Angus Imrie, son of TV star Celia, was a pupil at Dulwich College. And Nathan Lloyd Stewart-Jarrett, star of E4’s Misfits and Channel 4’s Utopia, was born and raised in Wandsworth.

Louis Ashbourne Serkis

Cornish told Empire magazine: “The idea of The Sword in the Stone in the modern world immediately presented all these possibilities to revitalise a legend that’s constantly told in a rather boring sword-and-sandals historical way.

“You can’t get a greater difference than the Knights of the Round Table and a bunch of contemporary teenage kids. The idea of putting any kind of sword or weapon into the hands of a London kid fills people with terror.”

Cornish, who went to school in Westminster, added: “Me and Adam Buxton and Louis Theroux used to bunk off school in the morning and go to McDonald’s in Victoria Street to have a delicious sausage and egg McMuffin. That’s hardly as noble a reason for skipping school as the kids in the movie have.”

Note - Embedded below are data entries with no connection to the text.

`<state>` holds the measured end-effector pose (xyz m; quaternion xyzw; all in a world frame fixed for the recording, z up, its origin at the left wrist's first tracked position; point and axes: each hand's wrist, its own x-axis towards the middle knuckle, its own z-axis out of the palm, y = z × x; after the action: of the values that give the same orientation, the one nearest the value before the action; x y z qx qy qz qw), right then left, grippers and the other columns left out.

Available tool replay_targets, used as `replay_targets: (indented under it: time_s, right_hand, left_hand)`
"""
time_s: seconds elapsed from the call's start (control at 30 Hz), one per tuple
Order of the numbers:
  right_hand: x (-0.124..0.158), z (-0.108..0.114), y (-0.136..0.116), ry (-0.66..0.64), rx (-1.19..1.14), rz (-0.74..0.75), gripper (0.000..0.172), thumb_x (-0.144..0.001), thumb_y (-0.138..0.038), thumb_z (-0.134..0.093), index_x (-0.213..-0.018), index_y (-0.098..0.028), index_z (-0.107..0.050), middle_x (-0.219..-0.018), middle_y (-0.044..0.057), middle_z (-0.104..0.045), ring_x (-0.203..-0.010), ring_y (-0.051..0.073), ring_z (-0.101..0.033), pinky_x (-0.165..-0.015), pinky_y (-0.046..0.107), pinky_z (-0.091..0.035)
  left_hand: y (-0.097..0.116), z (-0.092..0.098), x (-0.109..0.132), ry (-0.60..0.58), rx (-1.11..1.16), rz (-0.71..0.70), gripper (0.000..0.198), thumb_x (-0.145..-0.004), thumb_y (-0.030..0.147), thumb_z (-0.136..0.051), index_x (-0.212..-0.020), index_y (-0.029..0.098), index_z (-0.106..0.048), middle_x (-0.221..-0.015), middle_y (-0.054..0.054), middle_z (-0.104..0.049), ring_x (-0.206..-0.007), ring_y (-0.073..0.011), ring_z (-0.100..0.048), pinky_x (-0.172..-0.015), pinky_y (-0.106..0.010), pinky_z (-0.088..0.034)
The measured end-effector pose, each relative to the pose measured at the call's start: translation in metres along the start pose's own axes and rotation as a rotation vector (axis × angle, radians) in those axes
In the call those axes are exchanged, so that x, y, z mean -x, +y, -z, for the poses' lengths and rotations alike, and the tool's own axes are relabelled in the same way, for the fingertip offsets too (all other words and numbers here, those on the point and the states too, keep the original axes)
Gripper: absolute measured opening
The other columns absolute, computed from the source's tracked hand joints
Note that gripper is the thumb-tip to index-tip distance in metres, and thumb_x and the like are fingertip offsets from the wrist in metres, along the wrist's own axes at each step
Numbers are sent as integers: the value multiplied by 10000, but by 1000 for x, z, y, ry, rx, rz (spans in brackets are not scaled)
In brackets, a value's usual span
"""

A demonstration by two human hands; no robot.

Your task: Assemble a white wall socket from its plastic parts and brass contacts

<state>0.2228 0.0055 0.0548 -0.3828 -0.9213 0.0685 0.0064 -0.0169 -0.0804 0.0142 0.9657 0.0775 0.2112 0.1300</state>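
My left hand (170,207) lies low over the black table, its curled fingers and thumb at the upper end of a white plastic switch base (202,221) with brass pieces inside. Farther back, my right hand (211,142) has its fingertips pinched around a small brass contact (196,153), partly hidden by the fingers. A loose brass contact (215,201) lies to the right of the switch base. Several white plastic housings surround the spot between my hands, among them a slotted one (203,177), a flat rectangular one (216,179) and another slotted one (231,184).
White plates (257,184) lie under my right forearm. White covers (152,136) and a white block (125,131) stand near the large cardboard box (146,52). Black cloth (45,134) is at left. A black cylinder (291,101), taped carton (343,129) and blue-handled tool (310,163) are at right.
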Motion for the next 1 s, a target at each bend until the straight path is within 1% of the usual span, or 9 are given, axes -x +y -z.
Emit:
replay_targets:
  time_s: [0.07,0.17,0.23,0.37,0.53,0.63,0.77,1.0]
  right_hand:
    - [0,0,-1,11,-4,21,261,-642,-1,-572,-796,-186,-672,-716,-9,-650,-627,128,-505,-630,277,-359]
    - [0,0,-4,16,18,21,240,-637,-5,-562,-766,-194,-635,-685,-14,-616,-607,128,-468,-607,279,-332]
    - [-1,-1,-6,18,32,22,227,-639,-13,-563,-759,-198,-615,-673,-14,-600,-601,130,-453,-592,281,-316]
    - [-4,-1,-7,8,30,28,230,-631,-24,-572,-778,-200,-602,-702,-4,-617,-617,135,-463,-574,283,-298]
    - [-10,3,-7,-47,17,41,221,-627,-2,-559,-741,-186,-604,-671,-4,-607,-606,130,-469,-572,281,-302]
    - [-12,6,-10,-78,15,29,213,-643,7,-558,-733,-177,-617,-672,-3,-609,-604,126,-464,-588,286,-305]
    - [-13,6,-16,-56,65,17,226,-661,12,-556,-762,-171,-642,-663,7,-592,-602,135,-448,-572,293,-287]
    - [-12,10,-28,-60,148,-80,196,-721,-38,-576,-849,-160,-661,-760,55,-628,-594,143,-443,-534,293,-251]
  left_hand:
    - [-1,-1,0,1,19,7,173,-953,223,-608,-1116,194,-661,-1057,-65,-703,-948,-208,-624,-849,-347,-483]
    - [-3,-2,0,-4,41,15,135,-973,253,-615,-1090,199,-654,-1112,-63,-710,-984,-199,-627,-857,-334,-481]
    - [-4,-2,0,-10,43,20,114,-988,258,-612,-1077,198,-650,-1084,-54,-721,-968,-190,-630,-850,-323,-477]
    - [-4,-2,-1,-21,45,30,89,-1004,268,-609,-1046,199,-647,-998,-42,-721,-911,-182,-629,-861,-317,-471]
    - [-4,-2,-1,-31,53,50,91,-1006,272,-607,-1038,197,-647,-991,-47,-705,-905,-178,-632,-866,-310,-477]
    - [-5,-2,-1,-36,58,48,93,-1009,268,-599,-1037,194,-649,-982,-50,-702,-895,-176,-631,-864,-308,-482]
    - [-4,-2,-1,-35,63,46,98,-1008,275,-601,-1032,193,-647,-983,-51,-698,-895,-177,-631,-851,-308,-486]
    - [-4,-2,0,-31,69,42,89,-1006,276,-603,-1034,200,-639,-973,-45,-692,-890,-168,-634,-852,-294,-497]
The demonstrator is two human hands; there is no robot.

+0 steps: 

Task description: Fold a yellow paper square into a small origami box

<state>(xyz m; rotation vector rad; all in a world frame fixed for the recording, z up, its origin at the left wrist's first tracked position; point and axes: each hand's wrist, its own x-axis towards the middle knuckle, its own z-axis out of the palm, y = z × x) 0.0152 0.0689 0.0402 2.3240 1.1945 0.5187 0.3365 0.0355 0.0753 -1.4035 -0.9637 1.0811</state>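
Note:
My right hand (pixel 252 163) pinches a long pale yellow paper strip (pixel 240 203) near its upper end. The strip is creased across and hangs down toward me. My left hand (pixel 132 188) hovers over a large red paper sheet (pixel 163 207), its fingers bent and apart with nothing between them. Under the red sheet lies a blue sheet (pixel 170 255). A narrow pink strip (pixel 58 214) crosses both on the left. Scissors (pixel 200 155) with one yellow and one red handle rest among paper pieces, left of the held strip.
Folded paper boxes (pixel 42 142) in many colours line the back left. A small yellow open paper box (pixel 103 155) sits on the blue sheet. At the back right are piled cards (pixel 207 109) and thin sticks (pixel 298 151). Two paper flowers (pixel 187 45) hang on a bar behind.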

There is the added complication of Arthur’s twisted sister Morgana, played by Mission Impossible star Rebecca Ferguson. When Excalibur is released, so is she. She’s waiting for the land to become lost and leaderless, for the people of Britain to feel divided and lost and weak, so that she can re-emerge and gain dominion of the country that she lost. No parallels in today’s state of affairs, then….. King Arthur did, according to the legend, unite the warring tribes of Britain. A 12-year-old kid who can stand up to a bigoted bully might be able to bring people together better than the current powers that be.